Repeat each line of the records below exactly.

Source records:
****
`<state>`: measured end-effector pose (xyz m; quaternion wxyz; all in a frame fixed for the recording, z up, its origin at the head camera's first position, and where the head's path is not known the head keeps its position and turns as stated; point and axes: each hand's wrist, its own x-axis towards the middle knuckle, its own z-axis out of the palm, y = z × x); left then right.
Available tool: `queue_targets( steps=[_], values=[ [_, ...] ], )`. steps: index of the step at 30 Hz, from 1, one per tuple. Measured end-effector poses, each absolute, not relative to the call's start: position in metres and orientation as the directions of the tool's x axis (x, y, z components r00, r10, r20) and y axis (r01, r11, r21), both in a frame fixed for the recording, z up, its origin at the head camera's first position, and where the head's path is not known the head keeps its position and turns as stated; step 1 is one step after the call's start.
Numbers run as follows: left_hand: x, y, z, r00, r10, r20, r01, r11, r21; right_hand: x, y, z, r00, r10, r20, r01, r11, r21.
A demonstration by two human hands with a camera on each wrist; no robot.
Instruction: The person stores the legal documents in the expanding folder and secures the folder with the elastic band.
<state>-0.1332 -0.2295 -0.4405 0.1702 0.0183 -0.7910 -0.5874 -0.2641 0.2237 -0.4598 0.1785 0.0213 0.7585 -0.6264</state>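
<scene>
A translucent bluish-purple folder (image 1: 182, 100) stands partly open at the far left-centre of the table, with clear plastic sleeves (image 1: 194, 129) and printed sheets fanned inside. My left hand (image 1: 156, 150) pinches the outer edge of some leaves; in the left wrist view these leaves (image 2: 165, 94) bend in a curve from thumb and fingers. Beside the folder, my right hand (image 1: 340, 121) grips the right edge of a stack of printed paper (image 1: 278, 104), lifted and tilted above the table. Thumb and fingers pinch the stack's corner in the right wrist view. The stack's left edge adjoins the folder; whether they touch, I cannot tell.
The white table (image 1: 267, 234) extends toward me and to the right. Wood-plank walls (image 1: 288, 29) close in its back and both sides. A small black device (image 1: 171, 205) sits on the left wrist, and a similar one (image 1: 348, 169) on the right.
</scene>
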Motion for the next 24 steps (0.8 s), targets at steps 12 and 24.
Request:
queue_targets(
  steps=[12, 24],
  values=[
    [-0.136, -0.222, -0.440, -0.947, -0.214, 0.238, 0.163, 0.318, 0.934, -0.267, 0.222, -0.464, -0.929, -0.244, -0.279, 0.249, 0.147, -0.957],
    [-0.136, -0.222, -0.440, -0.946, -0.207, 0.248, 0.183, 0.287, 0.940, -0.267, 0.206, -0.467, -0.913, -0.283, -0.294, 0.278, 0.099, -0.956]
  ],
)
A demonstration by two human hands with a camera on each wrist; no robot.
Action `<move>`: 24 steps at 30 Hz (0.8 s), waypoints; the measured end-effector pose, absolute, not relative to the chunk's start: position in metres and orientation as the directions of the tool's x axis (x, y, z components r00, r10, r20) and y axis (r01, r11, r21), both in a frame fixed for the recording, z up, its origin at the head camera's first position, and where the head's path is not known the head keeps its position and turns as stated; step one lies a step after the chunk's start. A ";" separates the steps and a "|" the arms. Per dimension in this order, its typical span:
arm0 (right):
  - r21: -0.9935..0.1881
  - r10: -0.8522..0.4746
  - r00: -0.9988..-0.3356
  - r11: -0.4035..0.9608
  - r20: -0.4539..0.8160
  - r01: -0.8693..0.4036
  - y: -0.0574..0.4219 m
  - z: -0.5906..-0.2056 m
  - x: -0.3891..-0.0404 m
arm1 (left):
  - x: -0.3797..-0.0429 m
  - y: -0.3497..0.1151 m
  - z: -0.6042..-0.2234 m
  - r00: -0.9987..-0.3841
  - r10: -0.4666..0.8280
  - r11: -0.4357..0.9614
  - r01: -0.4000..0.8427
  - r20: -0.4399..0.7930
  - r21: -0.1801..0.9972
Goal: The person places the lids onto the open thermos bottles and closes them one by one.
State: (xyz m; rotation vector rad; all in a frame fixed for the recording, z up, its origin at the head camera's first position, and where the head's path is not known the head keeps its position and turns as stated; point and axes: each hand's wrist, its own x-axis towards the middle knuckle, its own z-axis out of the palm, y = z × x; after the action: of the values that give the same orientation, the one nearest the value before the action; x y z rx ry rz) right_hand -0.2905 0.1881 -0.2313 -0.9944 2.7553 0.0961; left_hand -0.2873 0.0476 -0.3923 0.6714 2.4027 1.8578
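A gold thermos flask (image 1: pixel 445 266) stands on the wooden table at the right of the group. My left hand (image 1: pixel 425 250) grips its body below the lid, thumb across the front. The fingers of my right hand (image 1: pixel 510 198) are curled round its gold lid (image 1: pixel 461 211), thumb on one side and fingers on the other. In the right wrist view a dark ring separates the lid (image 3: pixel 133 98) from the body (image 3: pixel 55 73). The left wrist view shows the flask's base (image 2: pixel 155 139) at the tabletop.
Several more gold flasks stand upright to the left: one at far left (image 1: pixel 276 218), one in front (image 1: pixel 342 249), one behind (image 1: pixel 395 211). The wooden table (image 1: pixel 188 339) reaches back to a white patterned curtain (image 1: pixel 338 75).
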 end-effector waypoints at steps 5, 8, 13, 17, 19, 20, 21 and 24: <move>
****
▸ **TASK ANSWER**
`<state>`: measured end-effector pose (xyz m; quaternion wxyz; all in a frame fixed for the recording, z up, its origin at the head camera's first position, and where the head's path is not known the head keeps its position and turns as stated; point and axes: each hand's wrist, its own x-axis towards the middle knuckle, its own z-axis out of the palm, y = z × x); left then right.
Available tool: `queue_targets( steps=[_], values=[ [_, ...] ], )`. steps: index of the step at 30 Hz, from 1, one per tuple. Measured end-effector poses, each absolute, not relative to the call's start: position in metres and orientation as the directions of the tool's x axis (x, y, z components r00, r10, r20) and y axis (r01, r11, r21), both in a frame fixed for the recording, z up, its origin at the head camera's first position, and where the head's path is not known the head keeps its position and turns as stated; step 1 is one step after the call's start.
Numbers run as follows: left_hand: x, y, z, r00, r10, r20, r01, r11, r21; right_hand: x, y, z, r00, r10, r20, r01, r11, r21.
A demonstration by two human hands with a camera on each wrist; no robot.
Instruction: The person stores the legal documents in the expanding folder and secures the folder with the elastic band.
<state>-0.1332 -0.2295 -0.4405 0.1702 0.0183 -0.7910 -0.5874 -0.2641 0.2237 -0.4598 0.1785 0.0213 0.7585 -0.6264</state>
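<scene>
A translucent bluish-purple folder (image 1: 182, 100) stands partly open at the far left-centre of the table, with clear plastic sleeves (image 1: 194, 129) and printed sheets fanned inside. My left hand (image 1: 156, 150) pinches the outer edge of some leaves; in the left wrist view these leaves (image 2: 165, 94) bend in a curve from thumb and fingers. Beside the folder, my right hand (image 1: 340, 121) grips the right edge of a stack of printed paper (image 1: 278, 104), lifted and tilted above the table. Thumb and fingers pinch the stack's corner in the right wrist view. The stack's left edge adjoins the folder; whether they touch, I cannot tell.
The white table (image 1: 267, 234) extends toward me and to the right. Wood-plank walls (image 1: 288, 29) close in its back and both sides. A small black device (image 1: 171, 205) sits on the left wrist, and a similar one (image 1: 348, 169) on the right.
</scene>
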Motion for the next 24 steps (0.8 s), targets at steps 12 and 24.
Request:
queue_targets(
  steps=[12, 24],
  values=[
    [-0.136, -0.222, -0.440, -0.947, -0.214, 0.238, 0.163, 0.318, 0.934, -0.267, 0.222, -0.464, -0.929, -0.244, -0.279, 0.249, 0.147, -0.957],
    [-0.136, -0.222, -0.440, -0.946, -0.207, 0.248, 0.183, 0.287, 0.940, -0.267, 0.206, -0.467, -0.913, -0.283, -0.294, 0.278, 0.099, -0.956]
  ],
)
A demonstration by two human hands with a camera on each wrist; no robot.
Action `<move>`: 24 steps at 30 Hz (0.8 s), waypoints; the measured end-effector pose, absolute, not relative to the chunk's start: position in metres and orientation as the directions of the tool's x axis (x, y, z components r00, r10, r20) and y axis (r01, r11, r21), both in a frame fixed for the recording, z up, its origin at the head camera's first position, and where the head's path is not known the head keeps its position and turns as stated; step one lies a step after the chunk's start. A ";" separates the steps and a "|" the arms. Per dimension in this order, its typical span:
arm0 (right):
  - r21: -0.9935..0.1881
  - r10: -0.8522..0.4746
  - r00: -0.9988..-0.3356
  - r11: -0.4035..0.9608
  - r20: -0.4539..0.8160
  - r01: -0.8693..0.4036
  - y: -0.0574..0.4219 m
  - z: -0.5906..-0.2056 m
  - x: -0.3891..-0.0404 m
arm1 (left):
  - x: -0.3797..-0.0429 m
  - y: -0.3497..0.1151 m
  - z: -0.6042..-0.2234 m
  - r00: -0.9987..-0.3841
  - r10: -0.4666..0.8280
  - r11: -0.4357..0.9614
  - r01: -0.4000..0.8427
  - r20: -0.4399..0.7930
  - r21: -0.1801..0.9972
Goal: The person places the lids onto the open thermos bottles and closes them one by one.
State: (xyz m; rotation vector rad; all in a frame fixed for the recording, z up, its origin at the head camera's first position, and where the head's path is not known the head keeps its position and turns as stated; point and axes: each hand's wrist, its own x-axis towards the middle knuckle, its own z-axis out of the palm, y = z × x; after the action: of the values that give the same orientation, the one nearest the value before the action; x y z rx ry rz) right_hand -0.2905 0.1881 -0.2313 -0.9944 2.7553 0.0961; left_hand -0.2873 0.0476 -0.3923 0.6714 2.4027 1.8578
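A gold thermos flask (image 1: pixel 445 266) stands on the wooden table at the right of the group. My left hand (image 1: pixel 425 250) grips its body below the lid, thumb across the front. The fingers of my right hand (image 1: pixel 510 198) are curled round its gold lid (image 1: pixel 461 211), thumb on one side and fingers on the other. In the right wrist view a dark ring separates the lid (image 3: pixel 133 98) from the body (image 3: pixel 55 73). The left wrist view shows the flask's base (image 2: pixel 155 139) at the tabletop.
Several more gold flasks stand upright to the left: one at far left (image 1: pixel 276 218), one in front (image 1: pixel 342 249), one behind (image 1: pixel 395 211). The wooden table (image 1: pixel 188 339) reaches back to a white patterned curtain (image 1: pixel 338 75).
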 end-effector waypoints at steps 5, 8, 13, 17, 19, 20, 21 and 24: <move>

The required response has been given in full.